WHAT NEEDS TO BE DONE:
Repeat verbatim, and only, the lines of the data below, beginning at the line that contains "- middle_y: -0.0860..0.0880" and stopping after the line that contains "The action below".

══════

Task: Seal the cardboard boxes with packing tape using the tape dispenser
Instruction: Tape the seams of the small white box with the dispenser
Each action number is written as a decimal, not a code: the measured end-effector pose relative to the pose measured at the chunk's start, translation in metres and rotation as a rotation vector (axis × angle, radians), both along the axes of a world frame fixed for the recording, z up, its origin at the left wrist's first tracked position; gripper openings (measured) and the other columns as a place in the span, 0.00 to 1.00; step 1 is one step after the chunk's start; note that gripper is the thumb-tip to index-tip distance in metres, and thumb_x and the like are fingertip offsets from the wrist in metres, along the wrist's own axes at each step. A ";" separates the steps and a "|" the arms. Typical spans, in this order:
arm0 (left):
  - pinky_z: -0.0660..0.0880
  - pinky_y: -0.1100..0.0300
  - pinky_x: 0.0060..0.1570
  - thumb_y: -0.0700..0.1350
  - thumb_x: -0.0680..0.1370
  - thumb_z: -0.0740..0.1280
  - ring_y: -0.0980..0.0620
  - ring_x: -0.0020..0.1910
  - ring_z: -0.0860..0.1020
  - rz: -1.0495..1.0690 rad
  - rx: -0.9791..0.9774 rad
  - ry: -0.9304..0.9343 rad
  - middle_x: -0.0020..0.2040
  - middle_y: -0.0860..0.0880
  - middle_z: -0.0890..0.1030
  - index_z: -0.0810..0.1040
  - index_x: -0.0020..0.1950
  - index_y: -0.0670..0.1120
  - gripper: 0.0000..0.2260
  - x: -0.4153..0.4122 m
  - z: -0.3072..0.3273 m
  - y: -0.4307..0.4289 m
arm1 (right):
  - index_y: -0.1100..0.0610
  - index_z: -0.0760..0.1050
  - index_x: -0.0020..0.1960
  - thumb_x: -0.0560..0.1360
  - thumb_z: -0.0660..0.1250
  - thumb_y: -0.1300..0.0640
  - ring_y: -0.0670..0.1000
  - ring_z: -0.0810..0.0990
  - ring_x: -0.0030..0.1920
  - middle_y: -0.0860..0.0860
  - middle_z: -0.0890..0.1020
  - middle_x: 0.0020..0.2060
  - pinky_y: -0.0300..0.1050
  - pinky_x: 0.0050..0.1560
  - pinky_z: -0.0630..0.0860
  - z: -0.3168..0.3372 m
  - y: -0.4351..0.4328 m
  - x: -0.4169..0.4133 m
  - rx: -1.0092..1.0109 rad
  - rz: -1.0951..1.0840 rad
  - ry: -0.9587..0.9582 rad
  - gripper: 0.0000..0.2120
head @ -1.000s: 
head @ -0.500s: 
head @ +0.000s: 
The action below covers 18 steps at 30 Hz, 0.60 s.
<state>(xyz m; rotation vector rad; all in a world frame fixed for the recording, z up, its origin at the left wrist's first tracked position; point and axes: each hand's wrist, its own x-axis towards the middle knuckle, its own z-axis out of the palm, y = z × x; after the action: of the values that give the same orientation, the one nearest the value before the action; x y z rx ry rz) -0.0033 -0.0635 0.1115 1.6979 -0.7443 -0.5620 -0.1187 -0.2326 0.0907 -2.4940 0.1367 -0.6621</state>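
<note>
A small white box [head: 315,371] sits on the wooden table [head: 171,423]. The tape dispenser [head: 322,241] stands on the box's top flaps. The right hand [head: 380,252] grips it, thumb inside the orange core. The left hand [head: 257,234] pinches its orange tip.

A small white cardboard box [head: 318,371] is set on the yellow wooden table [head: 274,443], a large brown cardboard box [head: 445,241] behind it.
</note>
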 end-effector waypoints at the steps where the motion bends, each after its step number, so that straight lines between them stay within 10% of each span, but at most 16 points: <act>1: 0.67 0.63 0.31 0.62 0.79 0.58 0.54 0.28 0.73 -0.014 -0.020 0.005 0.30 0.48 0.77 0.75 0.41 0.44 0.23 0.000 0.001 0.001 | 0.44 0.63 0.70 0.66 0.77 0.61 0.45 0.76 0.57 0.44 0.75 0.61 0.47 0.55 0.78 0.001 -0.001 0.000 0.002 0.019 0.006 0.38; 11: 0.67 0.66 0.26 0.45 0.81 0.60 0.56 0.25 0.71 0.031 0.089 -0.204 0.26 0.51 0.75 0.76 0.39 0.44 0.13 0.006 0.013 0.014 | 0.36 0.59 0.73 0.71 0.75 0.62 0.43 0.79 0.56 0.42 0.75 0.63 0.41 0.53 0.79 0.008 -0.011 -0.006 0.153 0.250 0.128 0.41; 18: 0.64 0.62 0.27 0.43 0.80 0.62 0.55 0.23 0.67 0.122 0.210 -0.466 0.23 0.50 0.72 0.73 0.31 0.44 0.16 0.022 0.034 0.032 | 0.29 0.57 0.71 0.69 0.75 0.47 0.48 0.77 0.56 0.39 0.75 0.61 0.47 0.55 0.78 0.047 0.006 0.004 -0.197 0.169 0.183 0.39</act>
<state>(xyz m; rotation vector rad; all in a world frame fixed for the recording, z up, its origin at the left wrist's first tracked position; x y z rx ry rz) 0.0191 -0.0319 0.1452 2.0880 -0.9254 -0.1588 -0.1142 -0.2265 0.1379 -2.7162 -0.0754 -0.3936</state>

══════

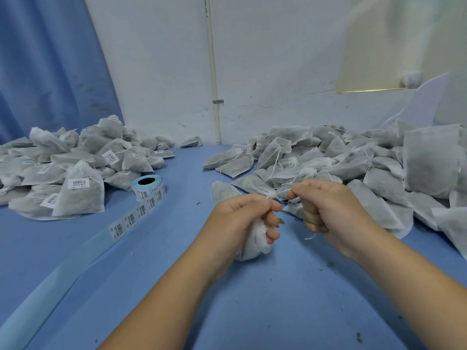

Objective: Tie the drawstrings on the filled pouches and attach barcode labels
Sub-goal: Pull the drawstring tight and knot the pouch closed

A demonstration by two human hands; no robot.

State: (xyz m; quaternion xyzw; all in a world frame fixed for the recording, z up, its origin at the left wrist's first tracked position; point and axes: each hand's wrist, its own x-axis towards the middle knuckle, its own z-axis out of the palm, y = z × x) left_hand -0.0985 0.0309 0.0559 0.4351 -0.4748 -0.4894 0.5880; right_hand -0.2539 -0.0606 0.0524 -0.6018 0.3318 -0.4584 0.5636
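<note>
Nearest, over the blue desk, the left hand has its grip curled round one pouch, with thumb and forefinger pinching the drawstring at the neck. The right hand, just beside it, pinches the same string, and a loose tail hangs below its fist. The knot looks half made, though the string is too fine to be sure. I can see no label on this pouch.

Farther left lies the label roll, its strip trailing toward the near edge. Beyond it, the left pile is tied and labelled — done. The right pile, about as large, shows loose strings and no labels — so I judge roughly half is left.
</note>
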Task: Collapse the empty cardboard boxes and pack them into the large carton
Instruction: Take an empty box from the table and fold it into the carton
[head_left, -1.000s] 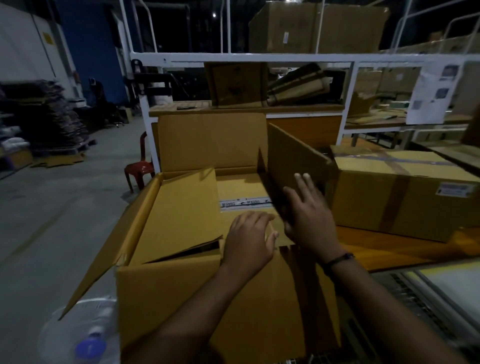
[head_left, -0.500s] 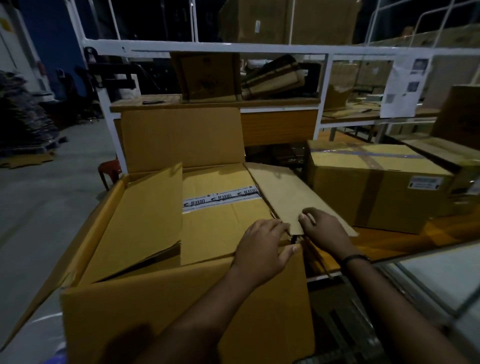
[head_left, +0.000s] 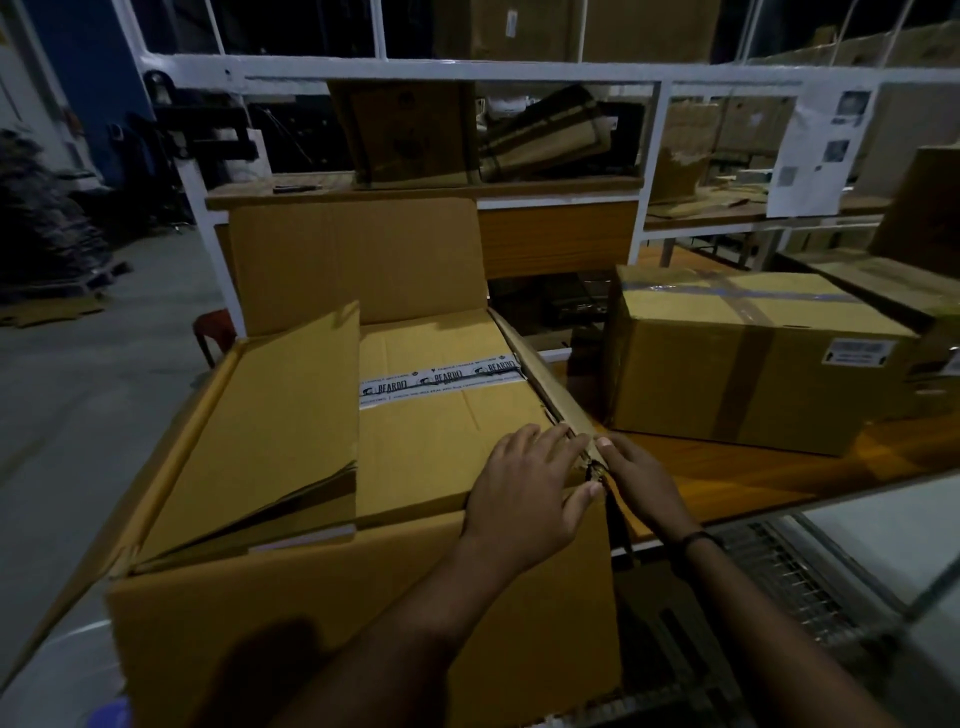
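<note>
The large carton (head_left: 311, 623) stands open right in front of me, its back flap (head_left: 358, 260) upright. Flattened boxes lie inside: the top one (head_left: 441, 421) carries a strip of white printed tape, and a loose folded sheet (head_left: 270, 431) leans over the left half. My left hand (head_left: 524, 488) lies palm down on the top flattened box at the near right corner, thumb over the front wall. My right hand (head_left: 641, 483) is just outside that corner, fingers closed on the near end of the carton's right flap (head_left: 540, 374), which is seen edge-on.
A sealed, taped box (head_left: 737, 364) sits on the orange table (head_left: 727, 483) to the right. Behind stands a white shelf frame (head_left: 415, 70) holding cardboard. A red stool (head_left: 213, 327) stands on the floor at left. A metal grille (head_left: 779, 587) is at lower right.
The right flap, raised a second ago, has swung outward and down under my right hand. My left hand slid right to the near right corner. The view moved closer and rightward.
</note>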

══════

ANSWER SPACE:
  - middle_y: -0.0860..0.0880
  - middle_z: -0.0890..0.1030
  - index_z: -0.0810..0.1040
  - index_x: -0.0020..0.1950
  - index_y: -0.0670..0.1120
  - gripper: 0.0000..0.2260
  - x: -0.4153..0.4122 m
  - z: -0.3072..0.3273 m
  - y: -0.4307..0.4289 m
arm1 (right):
  - index_y: -0.1100..0.0610
  - index_z: -0.0760..0.1050
  - index_x: -0.0020..0.1960
  - thumb_x: -0.0560..0.1360
  - thumb_z: -0.0660..0.1250
  - thumb_y: -0.1300..0.0640
  - ring_y: -0.0670..0.1000
  - ring_z: -0.0810..0.0990
  - ring_x: -0.0030..0.1920
  - middle_y: -0.0860..0.0860
  - middle_z: -0.0890..0.1020
  - middle_x: 0.0020..0.2060
  - pinky_y: -0.0300..0.1050
  - pinky_x: 0.0050..0.1560
  - pinky_z: -0.0630..0.0860
  - z: -0.3168..0.3372 m
  - y: -0.4351..0.4328 m
  - x: -0.4169..0.4133 m
  - rx: -1.0092..1.0109 rad
  - rz: -1.0951..1.0840 rad
  - ry: -0.9587..0.9582 rad
  - gripper: 0.0000..0.2120
head @ -1.000s: 
head @ -0.500s: 
head @ +0.000s: 
The action below covers 18 steps at 30 Hz, 0.60 s.

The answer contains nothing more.